Task objective – Return every line from the one with "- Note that" through the one with "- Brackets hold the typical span", inclusive, exactly as it appears below.

START Data provided

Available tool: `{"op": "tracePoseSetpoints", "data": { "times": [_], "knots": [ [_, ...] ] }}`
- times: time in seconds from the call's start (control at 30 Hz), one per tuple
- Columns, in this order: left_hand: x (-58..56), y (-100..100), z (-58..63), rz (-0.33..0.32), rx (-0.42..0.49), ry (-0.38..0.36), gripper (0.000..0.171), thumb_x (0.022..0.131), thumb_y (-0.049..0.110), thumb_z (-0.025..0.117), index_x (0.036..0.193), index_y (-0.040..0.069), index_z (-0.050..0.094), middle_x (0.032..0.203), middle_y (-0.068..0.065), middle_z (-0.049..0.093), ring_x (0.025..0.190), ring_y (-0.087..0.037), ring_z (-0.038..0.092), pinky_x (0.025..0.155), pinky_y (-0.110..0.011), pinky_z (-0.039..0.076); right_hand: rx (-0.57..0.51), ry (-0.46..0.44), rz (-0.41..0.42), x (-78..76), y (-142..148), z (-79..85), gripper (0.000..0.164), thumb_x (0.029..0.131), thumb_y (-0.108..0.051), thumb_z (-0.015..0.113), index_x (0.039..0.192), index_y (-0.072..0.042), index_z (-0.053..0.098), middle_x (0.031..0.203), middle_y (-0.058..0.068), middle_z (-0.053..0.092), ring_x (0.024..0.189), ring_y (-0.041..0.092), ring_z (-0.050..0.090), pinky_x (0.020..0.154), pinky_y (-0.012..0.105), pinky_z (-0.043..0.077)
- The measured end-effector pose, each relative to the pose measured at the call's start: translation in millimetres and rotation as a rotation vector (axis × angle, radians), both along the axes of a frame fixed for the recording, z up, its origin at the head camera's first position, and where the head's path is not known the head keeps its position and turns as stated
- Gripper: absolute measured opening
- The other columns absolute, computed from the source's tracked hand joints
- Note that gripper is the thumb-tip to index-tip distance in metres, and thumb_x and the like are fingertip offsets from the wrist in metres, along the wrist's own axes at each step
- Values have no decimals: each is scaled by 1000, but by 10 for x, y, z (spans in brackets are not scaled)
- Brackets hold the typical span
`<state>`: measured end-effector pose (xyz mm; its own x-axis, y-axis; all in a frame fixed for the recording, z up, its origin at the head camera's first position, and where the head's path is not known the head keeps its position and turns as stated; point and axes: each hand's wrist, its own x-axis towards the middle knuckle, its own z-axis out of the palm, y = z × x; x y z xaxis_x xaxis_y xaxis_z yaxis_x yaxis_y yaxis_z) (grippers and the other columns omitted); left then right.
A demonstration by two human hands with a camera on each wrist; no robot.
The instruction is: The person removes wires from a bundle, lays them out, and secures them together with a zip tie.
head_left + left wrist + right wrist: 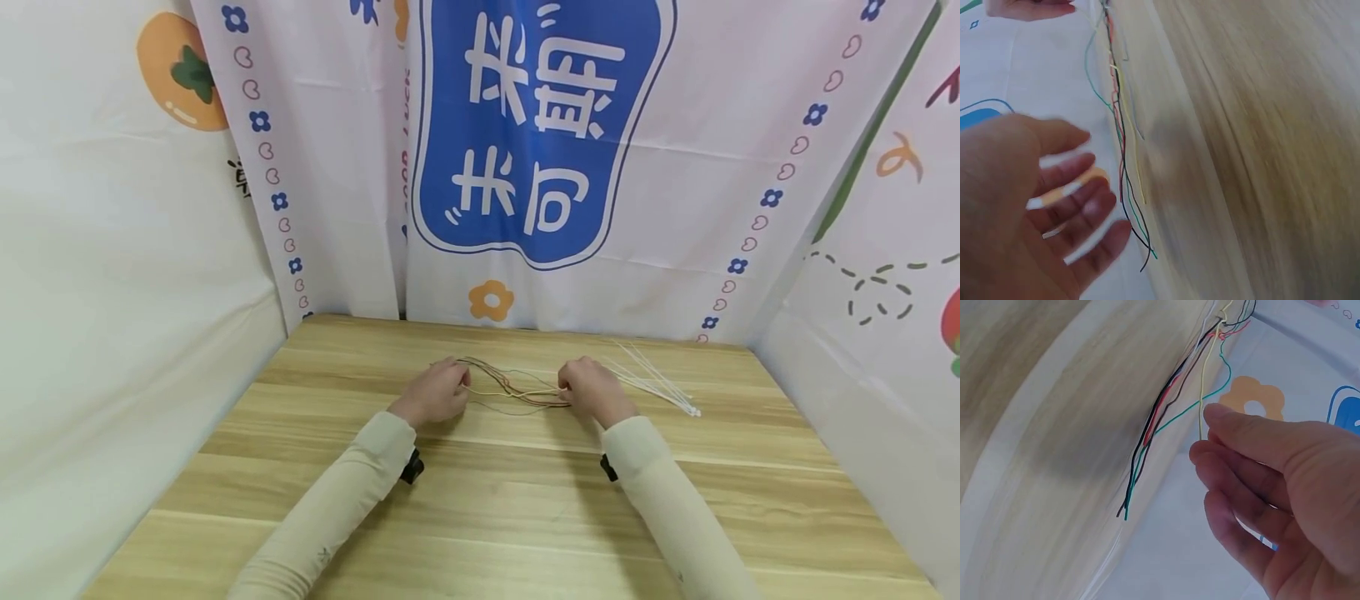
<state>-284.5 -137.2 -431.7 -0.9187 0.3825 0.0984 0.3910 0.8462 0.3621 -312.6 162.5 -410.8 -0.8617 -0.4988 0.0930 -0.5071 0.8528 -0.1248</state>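
Note:
A loose bundle of thin wires [508,385], black, red, green, yellow and grey, lies along the table between the two hands. At its right end my right hand [1272,481] pinches the yellow wire [1202,394] between thumb and forefinger, holding it apart from the other strands. The green wire [1229,370] bows out and crosses behind the yellow one. My left hand [1054,194] is beside the bundle's other end, its fingers spread and loosely bent with nothing between them. There the wire ends [1138,234] fan out close to its fingertips.
Several white cable ties [660,387] lie on the wooden table [510,517], just right of the right hand. A printed white cloth [345,208] hangs at the table's back edge, with more cloth along both sides.

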Motion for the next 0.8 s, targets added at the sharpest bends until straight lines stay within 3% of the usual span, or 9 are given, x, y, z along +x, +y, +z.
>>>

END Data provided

Exercise response –
- Note that gripper is the thumb-tip to index-tip distance in metres, and thumb_x and the like are fingertip offsets from the wrist in metres, along the wrist's own axes at each step
- Values have no decimals: each is scaled by 1000, but by 10 for x, y, z (spans in brackets are not scaled)
- Brackets hold the typical span

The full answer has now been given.